Illustration: Golden Cosmos

The black-and-green bus pulls into a parking lot around the corner from the Oakland Coliseum complex, where the Oakland Athletics play baseball, and the Golden State Warriors used to play basketball. This bus carries health workers, not ballplayers, and the lot is now home for dozens of individuals and families living in recreational vehicles (RVs), not parking for sports fans.

Under a light rain and gusty winds, members of the STOMP team, or Street Team Outreach Medical Program, unload items from their clinic on wheels. Out come a pop-up canopy, folding tables, COVID-19 testing kits, blue blankets, orange gloves, and boxed meals. A man with a bullhorn snakes in and out of rows of RVs, announcing “COVID testing, COVID testing,” and people emerge.

A mother and teenage daughter walk over to get free blankets and food, as does a man in a bathrobe and hoodie. Khadjia Lobo, a nurse practitioner, swabs the nose and cheeks of a man named Ruben, who has been living at the lot for 18 months. He’s been tested here before, he said, and is pleased the team has returned because some neighbors have recently been diagnosed with COVID-19. “It’s a helpful thing, and reassuring,” said Ruben, who declined to give his last name.

STOMP, a service of Roots Community Health Center, has been providing mobile care to residents of encampments, RV parks, and the streets of East Oakland since 2015, when it joined a growing movement known as street medicine that brings health care services to people who are homeless wherever they are. The focus this day is on COVID-19 testing, but if anyone at the RV park has an acute medical need, Lobo and her colleagues can invite them onto the bus, which is outfitted as a mobile clinic. In the evening, the bus would be driven to another East Oakland location for a night clinic. “We do a lot of wound care,” as well as medication refills and exams, Lobo said.

Today, street medicine teams are delivering care in cities and counties all over California. All are committed to providing humane care to vulnerable, unhoused people, but the teams take different approaches based on local needs and resources and have subtle differences in philosophy. Each has had to adapt its operations during the pandemic.

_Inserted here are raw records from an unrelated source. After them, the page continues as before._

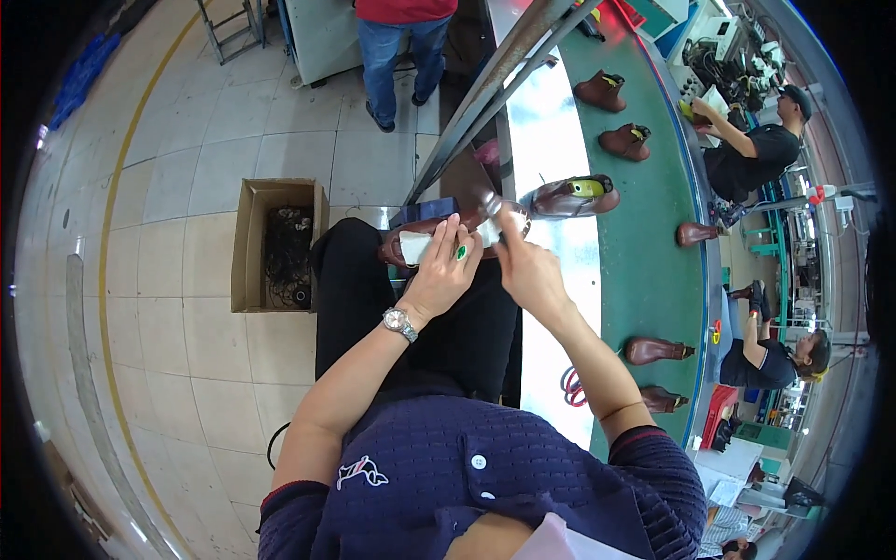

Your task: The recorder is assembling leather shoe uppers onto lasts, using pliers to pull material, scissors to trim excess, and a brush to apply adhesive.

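Seated worker, two bare hands at the lap. The brown shoe [390, 248] lies across the dark-trousered thighs, its long axis running left to right, the right end slightly farther off. White material shows in two places on it: a white piece [414, 247] toward the left end, and more white between the hands. Left hand [441, 275], with green-stoned ring [461, 252] and wristwatch [398, 323], lies on the middle of the shoe, fingers extended and held close together, pointing away and a little right. Right hand [534, 273] is curled narrow at the shoe's right end, seemingly around a blurred tool [490, 203]; kind not certain, and contact between tool and shoe cannot be told. Key relation: the right end of the shoe lies just left of and beyond the right hand, which is the nearer one to it; the left hand sits between that end and the left white piece. A blue block [425, 213] stands just beyond the shoe. To the right, a bright metal ledge [565, 289] bears another brown shoe [558, 202], with the green belt [644, 271] beside it. Left of the knees, a cardboard box [245, 252] contains dark, tangled material.
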`<action>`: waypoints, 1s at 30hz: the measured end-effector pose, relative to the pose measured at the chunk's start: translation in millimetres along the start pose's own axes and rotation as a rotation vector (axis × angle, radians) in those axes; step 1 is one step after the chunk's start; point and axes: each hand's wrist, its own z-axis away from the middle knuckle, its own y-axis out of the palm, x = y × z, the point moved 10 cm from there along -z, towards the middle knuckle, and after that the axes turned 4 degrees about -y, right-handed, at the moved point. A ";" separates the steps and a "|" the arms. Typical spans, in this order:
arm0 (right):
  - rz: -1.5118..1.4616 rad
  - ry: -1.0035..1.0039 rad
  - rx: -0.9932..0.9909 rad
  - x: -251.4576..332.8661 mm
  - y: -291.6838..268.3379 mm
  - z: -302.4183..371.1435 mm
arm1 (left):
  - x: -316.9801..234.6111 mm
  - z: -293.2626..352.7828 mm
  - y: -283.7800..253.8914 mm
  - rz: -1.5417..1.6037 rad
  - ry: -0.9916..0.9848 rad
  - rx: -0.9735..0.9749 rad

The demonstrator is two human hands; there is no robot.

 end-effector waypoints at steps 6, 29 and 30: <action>0.012 -0.017 0.030 22.4 -7.9 -0.2 | 5.3 5.9 -1.7 0.066 -0.040 -0.008; 0.062 -0.075 0.078 49.1 21.7 -11.2 | 60.1 19.9 -30.8 0.276 -0.388 0.131; 0.058 -0.075 0.078 54.5 17.7 -11.1 | 62.9 21.4 -34.0 0.274 -0.388 0.134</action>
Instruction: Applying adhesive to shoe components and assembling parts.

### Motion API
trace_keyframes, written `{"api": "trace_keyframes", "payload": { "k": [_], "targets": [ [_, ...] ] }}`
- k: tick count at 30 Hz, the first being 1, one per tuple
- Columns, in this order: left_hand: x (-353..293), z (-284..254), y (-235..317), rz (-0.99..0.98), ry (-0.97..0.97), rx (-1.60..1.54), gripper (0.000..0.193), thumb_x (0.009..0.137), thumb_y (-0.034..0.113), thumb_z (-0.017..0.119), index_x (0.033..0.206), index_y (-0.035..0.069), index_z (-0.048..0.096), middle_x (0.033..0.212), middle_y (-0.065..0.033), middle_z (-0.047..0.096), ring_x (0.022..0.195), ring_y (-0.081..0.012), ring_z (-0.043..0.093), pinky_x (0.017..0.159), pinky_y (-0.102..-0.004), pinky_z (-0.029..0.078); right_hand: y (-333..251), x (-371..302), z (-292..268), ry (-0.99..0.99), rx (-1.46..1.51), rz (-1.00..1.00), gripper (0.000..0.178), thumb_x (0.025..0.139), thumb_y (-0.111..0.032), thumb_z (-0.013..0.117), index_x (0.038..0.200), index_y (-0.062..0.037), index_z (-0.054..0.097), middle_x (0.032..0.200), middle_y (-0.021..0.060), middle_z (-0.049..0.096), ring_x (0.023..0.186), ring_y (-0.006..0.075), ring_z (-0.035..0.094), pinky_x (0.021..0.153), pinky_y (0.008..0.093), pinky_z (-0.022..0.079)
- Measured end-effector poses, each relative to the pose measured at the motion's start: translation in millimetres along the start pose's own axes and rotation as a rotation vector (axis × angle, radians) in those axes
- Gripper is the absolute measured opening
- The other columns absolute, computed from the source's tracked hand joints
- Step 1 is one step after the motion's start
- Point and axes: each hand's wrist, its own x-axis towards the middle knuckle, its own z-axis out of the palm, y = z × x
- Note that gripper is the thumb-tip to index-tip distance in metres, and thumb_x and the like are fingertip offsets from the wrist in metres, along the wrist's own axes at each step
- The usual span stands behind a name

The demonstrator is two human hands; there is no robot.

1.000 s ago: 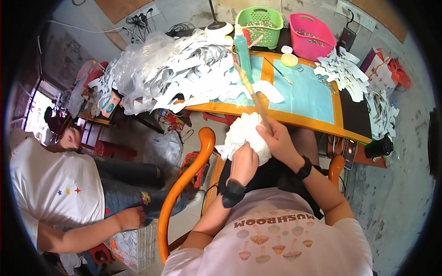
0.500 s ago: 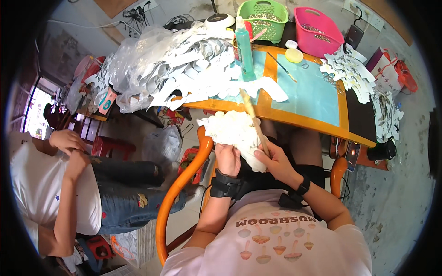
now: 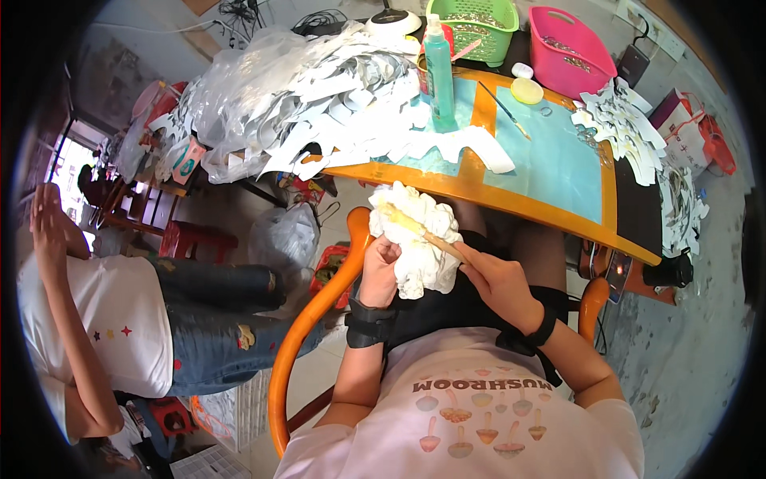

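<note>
"Looking at the left hand (image 3: 381, 270), what do you see?"

"It holds the left side of the white bundle (image 3: 427, 271). The fingers curl in, with the thumb close to them. I can't tell how hard they pinch, because some fingertips are hidden."

"And the right hand (image 3: 507, 289)?"

"It pinches the end of a stick (image 3: 441, 245) between the thumb and fingers. The stick slants up to the left over the bundle, and its far end is yellow."

"Where is the white bundle?"

"Between the two hands, above the lap (image 3: 479, 307), near the front edge of the table (image 3: 550, 176). It looks puffy and crumpled."

"What is on the table?"

"A big heap of white strips (image 3: 343, 104) is on the left. A green bottle (image 3: 440, 84) stands beside it. A thin brush (image 3: 504, 110) lies to the right of the bottle. At the back are a green basket (image 3: 479, 40) and a pink basket (image 3: 565, 60), both with shiny bits (image 3: 479, 19) inside."

"Who else is there?"

"A person (image 3: 120, 295) in a white top is at the left, past the chair arm (image 3: 307, 319)."
</note>
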Motion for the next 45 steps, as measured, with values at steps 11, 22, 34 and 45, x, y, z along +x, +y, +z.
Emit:
{"api": "trace_keyframes", "payload": {
  "k": [11, 22, 34, 45],
  "targets": [
    [6, 19, 9, 0.109, 0.117, 0.129, 0.029, 0.087, 0.003, 0.06, 0.115, -0.004, 0.053, 0.108, -0.0087, 0.063, 0.095, -0.0134, 0.062, 0.082, -0.0278, 0.05, -9, -15, -13, -0.15, -0.334, -0.135, 0.038, 0.086, -0.013, 0.059, 0.122, -0.0042, 0.05, 0.06, 0.0064, 0.05, 0.047, 0.0219, 0.055, 0.042, 0.0327, 0.045],
    [8, 12, -6, 0.343, 0.313, 0.759, 0.015, 0.087, 0.003, 0.053, 0.084, -0.008, 0.062, 0.071, -0.0036, 0.065, 0.065, -0.0084, 0.058, 0.057, -0.0258, 0.046, -15, -23, -34, -0.204, -0.341, -0.103, 0.038, 0.087, -0.013, 0.06, 0.122, 0.0001, 0.052, 0.059, 0.008, 0.051, 0.047, 0.0223, 0.055, 0.042, 0.0323, 0.045],
    [13, -15, -9, 0.595, 0.566, 0.603, 0.018, 0.092, 0.007, 0.051, 0.094, -0.008, 0.061, 0.086, -0.0066, 0.066, 0.078, -0.0103, 0.06, 0.069, -0.0256, 0.048, -15, -40, -66, -0.288, 0.167, 0.122, 0.026, 0.09, -0.012, 0.059, 0.114, -0.0027, 0.057, 0.063, 0.012, 0.058, 0.051, 0.026, 0.057, 0.048, 0.0322, 0.045],
    [-5, 16, 18, -0.02, -0.041, 0.067, 0.046, 0.086, 0.01, 0.063, 0.127, -0.003, 0.048, 0.118, -0.0088, 0.06, 0.103, -0.0163, 0.06, 0.089, -0.0302, 0.048, -11, -10, -55, -0.714, 1.158, 0.682, 0.036, 0.102, -0.029, 0.036, 0.12, -0.0026, 0.053, 0.059, -0.0038, 0.041, 0.048, 0.0029, 0.033, 0.044, 0.0171, 0.029]
  ]
}}
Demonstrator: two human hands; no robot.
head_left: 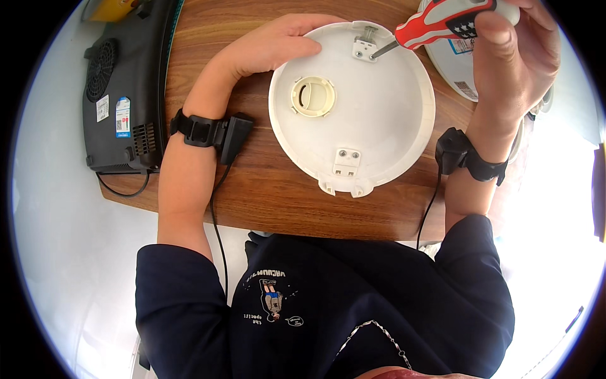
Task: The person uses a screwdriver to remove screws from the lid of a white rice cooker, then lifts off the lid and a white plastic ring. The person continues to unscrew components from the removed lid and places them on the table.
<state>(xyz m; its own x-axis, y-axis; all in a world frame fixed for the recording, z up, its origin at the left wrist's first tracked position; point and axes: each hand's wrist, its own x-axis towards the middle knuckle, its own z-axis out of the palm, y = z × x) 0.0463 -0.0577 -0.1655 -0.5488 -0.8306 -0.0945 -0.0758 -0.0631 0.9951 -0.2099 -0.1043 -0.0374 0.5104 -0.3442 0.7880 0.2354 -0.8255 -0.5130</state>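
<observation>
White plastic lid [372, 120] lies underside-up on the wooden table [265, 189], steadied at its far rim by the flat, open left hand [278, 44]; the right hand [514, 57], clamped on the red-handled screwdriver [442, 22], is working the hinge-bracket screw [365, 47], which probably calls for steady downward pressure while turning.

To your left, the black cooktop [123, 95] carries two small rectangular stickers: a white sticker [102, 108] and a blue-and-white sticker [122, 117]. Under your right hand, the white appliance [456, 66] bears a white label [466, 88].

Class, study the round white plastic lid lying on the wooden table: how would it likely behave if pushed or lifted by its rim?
The white lid looks like thin moulded plastic, so probably light and fairly stiff. It lies flat on the smooth wooden table, so a push would likely slide it; the left hand rests on its edge while the right hand works the screwdriver. Flat-lying, it seems unlikely to roll.
</observation>
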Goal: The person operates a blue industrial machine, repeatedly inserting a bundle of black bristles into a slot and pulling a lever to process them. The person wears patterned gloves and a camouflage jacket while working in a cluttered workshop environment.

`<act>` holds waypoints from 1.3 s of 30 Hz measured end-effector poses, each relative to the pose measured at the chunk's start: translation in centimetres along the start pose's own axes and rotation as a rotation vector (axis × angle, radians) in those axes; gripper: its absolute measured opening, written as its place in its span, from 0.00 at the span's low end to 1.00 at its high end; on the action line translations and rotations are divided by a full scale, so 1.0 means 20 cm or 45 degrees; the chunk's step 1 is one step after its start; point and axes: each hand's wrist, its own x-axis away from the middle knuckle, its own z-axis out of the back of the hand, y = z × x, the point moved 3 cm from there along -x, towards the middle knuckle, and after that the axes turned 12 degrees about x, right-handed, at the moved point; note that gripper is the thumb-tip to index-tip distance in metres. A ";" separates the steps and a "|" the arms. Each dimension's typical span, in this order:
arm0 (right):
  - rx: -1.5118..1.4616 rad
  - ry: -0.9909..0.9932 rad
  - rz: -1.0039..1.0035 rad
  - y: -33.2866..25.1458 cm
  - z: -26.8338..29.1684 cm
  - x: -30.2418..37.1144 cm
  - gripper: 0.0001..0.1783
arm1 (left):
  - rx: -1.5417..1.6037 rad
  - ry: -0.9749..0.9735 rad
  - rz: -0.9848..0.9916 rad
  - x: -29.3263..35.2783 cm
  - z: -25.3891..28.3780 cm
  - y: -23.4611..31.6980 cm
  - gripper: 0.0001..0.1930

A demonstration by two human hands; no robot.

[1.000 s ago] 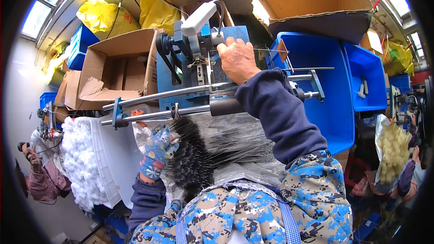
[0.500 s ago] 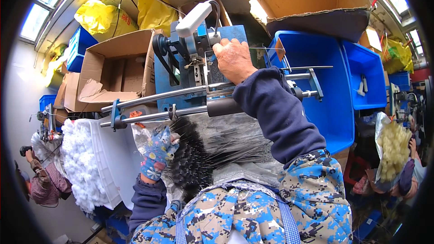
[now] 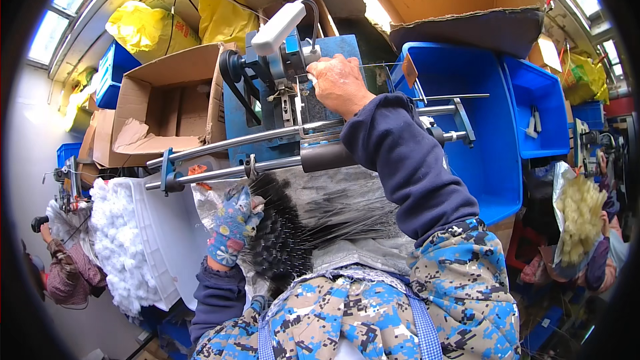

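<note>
Black bristles (image 3: 283, 237) lie in a dense bundle near the person, low and left of centre, on grey sheeting (image 3: 347, 207) over the lap. Right arm stretches far forward, its dark sleeve rising to the blue machine (image 3: 293, 93). Left arm comes up short from below. Two steel rails (image 3: 267, 153) cross in front; cardboard boxes (image 3: 160, 107), blue bins (image 3: 480, 127) and yellow bags (image 3: 220, 7) crowd behind. Right hand (image 3: 339, 83) is curled loosely, fingers pinching at the machine's head. Left hand (image 3: 230, 223), in a patterned glove, is closed around the bristle bundle's left side.
</note>
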 end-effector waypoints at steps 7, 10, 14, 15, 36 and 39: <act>0.199 0.021 -0.092 0.03 0.09 0.09 0.17 | -0.127 0.087 -0.143 0.04 0.00 -0.02 0.13; 0.155 0.156 -0.056 0.04 0.12 0.22 0.25 | 0.027 0.113 -0.004 0.06 0.01 -0.04 0.13; 0.123 0.002 -0.035 0.02 0.16 0.26 0.28 | -0.048 0.072 -0.140 0.02 0.01 0.02 0.14; 0.181 -0.052 -0.046 0.02 0.19 0.27 0.31 | -0.172 0.116 -0.217 0.02 0.03 0.05 0.14; 0.288 -0.126 -0.211 0.11 0.11 0.29 0.24 | -0.301 0.244 -0.780 -1.39 -0.54 1.13 0.17; 0.247 -0.119 -0.172 0.13 0.18 0.37 0.25 | -0.313 0.213 -0.768 -1.40 -0.55 1.12 0.16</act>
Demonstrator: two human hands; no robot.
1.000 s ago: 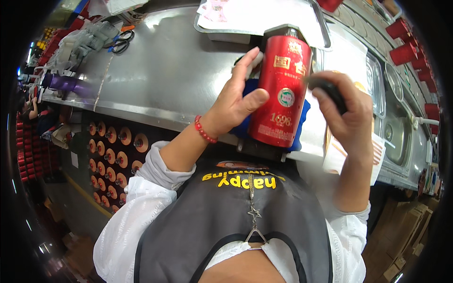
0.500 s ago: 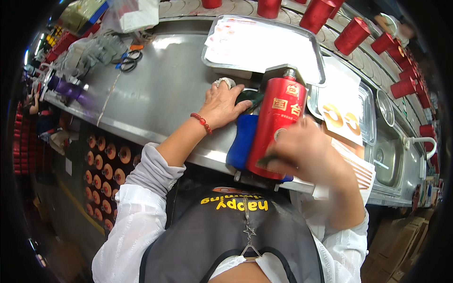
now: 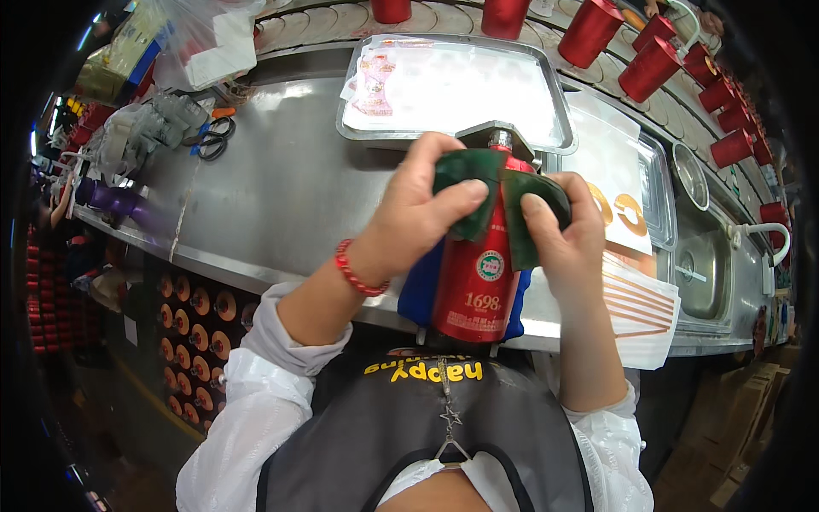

In Alameda County, Attending to Trauma and Mental Health

Street medicine efforts in Alameda County have expanded greatly since 2015, when Roots Clinic and Foothill Community Health Center, now known as Bay Area Community Health, were the first agencies to sign county contracts to bring health services to people experiencing homelessness. Today, the county’s Health Care for the Homeless program oversees a comprehensive effort that divides the county into 14 zones served by teams from five community health centers.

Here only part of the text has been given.